**Task description**
Exact reproduction is needed for the lines from the one with "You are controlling" to the end of the listing below, and for no other lines.

**The data**
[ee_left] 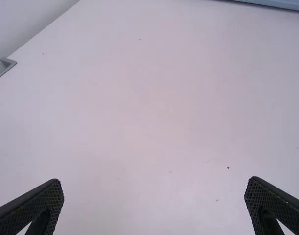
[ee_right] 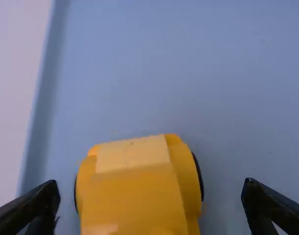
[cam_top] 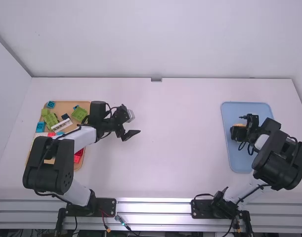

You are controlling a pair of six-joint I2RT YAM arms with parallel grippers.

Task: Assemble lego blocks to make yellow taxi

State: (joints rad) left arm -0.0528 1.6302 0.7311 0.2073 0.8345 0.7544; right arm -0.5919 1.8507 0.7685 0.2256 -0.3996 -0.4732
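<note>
While the right gripper (cam_top: 237, 133) has its fingers spread, yellow taxi (ee_right: 134, 196) between them, on blue tray (cam_top: 237, 159).

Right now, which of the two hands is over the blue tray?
The right hand, its open fingers above the blue tray and the yellow block there. The left hand, also open, is above the white table.

Lettering, labels, numbers, signs: none legible from where I stand.
</note>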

**Exercise output**
You are controlling a pair of six-joint I2RT YAM arms with parallel grippers.

Task: Assemble lego blocks to make yellow taxi

State: (joints rad) left arm -0.0528 1.6302 0.7311 0.2073 0.8345 0.7544; right arm -0.5919 1.8507 0.7685 0.2256 -0.3996 -0.4732
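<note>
While the right gripper (cam_top: 237, 133) has its fingers spread, yellow taxi (ee_right: 134, 196) between them, on blue tray (cam_top: 237, 159).

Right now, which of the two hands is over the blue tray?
The right hand, its open fingers above the blue tray and the yellow block there. The left hand, also open, is above the white table.

Lettering, labels, numbers, signs: none legible from where I stand.
</note>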

At this point, the answer is complete.